▸ What is being asked:
Quote the listing in full, exactly as given, minus any pictures.

--- Raw data Enclosed Below ---

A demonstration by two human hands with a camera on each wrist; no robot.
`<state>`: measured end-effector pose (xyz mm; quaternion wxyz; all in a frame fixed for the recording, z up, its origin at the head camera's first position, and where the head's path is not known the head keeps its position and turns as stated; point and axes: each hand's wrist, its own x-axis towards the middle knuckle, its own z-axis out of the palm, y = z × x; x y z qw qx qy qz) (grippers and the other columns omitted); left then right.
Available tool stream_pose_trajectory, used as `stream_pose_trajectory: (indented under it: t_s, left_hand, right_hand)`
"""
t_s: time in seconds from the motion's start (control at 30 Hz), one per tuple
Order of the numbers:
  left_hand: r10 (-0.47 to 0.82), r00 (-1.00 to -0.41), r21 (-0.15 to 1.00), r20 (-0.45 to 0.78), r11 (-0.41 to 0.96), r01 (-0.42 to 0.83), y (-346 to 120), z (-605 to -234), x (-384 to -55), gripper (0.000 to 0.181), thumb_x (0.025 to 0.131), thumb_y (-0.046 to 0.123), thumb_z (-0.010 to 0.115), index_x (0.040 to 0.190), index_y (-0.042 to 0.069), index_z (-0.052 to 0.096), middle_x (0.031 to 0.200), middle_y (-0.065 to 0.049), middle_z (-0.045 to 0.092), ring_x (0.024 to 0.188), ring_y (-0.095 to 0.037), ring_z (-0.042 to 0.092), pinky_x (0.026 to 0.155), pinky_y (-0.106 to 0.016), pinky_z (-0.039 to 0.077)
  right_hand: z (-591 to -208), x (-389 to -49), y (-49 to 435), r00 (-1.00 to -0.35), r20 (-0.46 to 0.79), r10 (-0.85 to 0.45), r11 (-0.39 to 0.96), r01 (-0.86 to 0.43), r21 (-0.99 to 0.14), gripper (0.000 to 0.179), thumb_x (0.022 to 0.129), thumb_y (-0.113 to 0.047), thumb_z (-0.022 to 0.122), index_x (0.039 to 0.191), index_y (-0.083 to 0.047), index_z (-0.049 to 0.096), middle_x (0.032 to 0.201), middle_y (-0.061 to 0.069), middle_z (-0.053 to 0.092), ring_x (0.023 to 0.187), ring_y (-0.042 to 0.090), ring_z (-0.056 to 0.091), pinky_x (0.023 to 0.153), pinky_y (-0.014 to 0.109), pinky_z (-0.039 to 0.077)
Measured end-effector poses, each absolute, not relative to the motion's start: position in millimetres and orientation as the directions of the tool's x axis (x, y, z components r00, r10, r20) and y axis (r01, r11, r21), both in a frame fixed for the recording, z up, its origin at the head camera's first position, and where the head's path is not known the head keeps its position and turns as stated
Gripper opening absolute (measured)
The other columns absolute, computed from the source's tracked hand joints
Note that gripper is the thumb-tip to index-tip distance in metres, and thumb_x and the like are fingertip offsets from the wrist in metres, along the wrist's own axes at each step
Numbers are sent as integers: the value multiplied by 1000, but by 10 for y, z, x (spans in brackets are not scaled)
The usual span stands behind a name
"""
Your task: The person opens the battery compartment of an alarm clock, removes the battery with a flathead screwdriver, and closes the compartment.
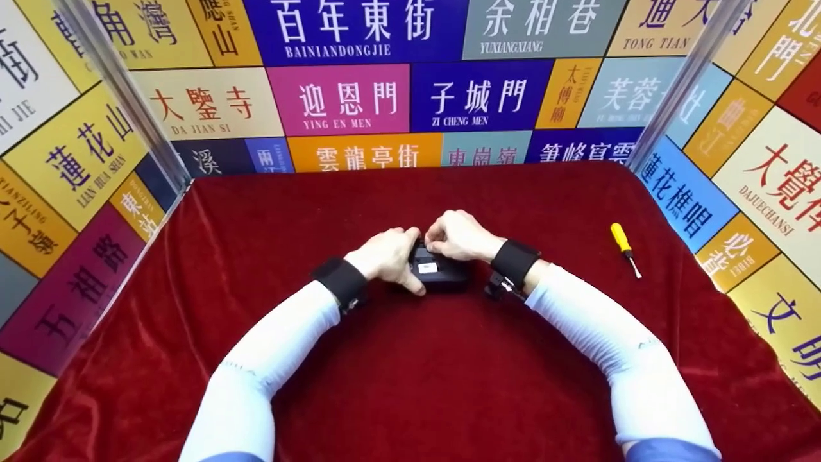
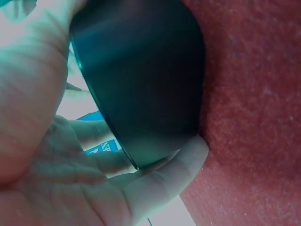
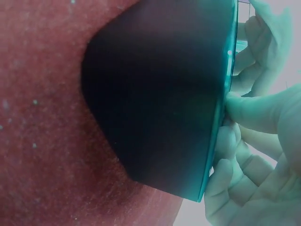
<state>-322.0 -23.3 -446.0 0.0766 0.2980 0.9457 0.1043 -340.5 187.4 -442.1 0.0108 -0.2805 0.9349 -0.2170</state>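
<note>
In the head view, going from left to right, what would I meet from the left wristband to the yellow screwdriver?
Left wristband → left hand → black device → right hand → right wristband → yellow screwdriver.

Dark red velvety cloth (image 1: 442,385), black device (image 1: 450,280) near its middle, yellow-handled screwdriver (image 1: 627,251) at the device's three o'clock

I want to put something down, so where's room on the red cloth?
The red cloth is bare between the left sleeve and right sleeve, and between the right wristband and yellow screwdriver. The left hand and right hand crowd the black device.
</note>
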Motion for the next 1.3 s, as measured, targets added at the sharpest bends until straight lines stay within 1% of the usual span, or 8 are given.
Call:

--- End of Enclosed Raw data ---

▸ Output for this task:
A demonstration by two human hands with a camera on each wrist; no robot.
`<state>`: measured end-effector pose (xyz mm; quaternion wxyz; all in a frame fixed for the recording, z up, its origin at the head camera's first position, and where the head's path is not known the head keeps its position and turns as stated; point and axes: each hand's wrist, its own x-axis towards the middle knuckle, its own z-axis out of the palm, y = z × x; x y z qw qx qy qz) (grippers and the other columns omitted); left then right.
Available tool stream_pose_trajectory, used as `stream_pose_trajectory: (indented under it: t_s, left_hand, right_hand)`
"""
t_s: time in seconds from the motion's start (control at 30 Hz), one per tuple
Order of the numbers:
  left_hand: r10 (-0.47 to 0.82), r00 (-1.00 to -0.41), r21 (-0.15 to 1.00), r20 (-0.45 to 0.78), r11 (-0.41 to 0.96), r01 (-0.42 to 0.83), y (-346 to 120), z (-605 to -234), x (-384 to -55), gripper (0.000 to 0.181), thumb_x (0.025 to 0.131), thumb_y (-0.046 to 0.123), thumb_z (-0.010 to 0.115), index_x (0.040 to 0.190), index_y (-0.042 to 0.069), index_z (-0.052 to 0.096), middle_x (0.031 to 0.200), middle_y (-0.065 to 0.049), middle_z (-0.045 to 0.092), ring_x (0.024 to 0.188), ring_y (-0.095 to 0.037), ring_z (-0.042 to 0.092), pinky_x (0.026 to 0.155), pinky_y (-0.106 to 0.016), pinky_z (-0.039 to 0.077)
  right_hand: z (-591 to -208), x (-389 to -49), y (-49 to 435), r00 (-1.00 to -0.35), r20 (-0.46 to 0.79), r10 (-0.85 to 0.45), r11 (-0.39 to 0.96), r01 (-0.86 to 0.43), r21 (-0.99 to 0.14), gripper (0.000 to 0.179), thumb_x (0.022 to 0.129), thumb_y (-0.113 to 0.047), thumb_z (-0.022 to 0.122), index_x (0.039 to 0.191), index_y (-0.083 to 0.047), index_z (-0.049 to 0.096), middle_x (0.032 to 0.201), middle_y (-0.061 to 0.069), middle_z (-0.053 to 0.092), ring_x (0.023 to 0.187), ring_y (-0.042 to 0.090), ring_z (-0.056 to 0.091), pinky_x (0.023 to 0.153), pinky_y (-0.014 to 0.109), pinky_z (-0.039 to 0.077)
Measured end-effector poses, each absolute, not relative to the motion's start: position in millimetres and orientation as the directions of the tool's x axis (x, y, z components r00, r10, r20) and y axis (r01, r11, r21), both in a frame fixed for the recording, z up, its origin at the head camera's first position, and where the head's path is not known the head keeps its position and turns as stated
Gripper opening absolute (measured)
The other columns absolute, computed from the source's tracked hand joints
Note that gripper is the thumb-tip to index-tip distance in metres, and thumb_x and the like are fingertip offsets from the wrist in metres, along the wrist's own axes at each step
Numbers are sent as integers: the value multiplied by 1000, but by 10 for y, z, x (spans in brackets are not scaled)
The usual span stands behind a name
"""
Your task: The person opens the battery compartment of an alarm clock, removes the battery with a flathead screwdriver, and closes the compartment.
<state>-322.0 -23.3 -446.0 0.0766 0.2980 0.9457 0.1043 -340.5 187.4 -442.1 0.0108 -0.2805 0.9349 -0.2170</state>
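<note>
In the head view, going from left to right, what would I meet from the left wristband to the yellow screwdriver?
Left wristband → left hand → black device → right hand → right wristband → yellow screwdriver.

Dark red velvety cloth (image 1: 442,385), black device (image 1: 450,280) near its middle, yellow-handled screwdriver (image 1: 627,251) at the device's three o'clock

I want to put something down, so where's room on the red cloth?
The red cloth is bare between the left sleeve and right sleeve, and between the right wristband and yellow screwdriver. The left hand and right hand crowd the black device.
</note>
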Motion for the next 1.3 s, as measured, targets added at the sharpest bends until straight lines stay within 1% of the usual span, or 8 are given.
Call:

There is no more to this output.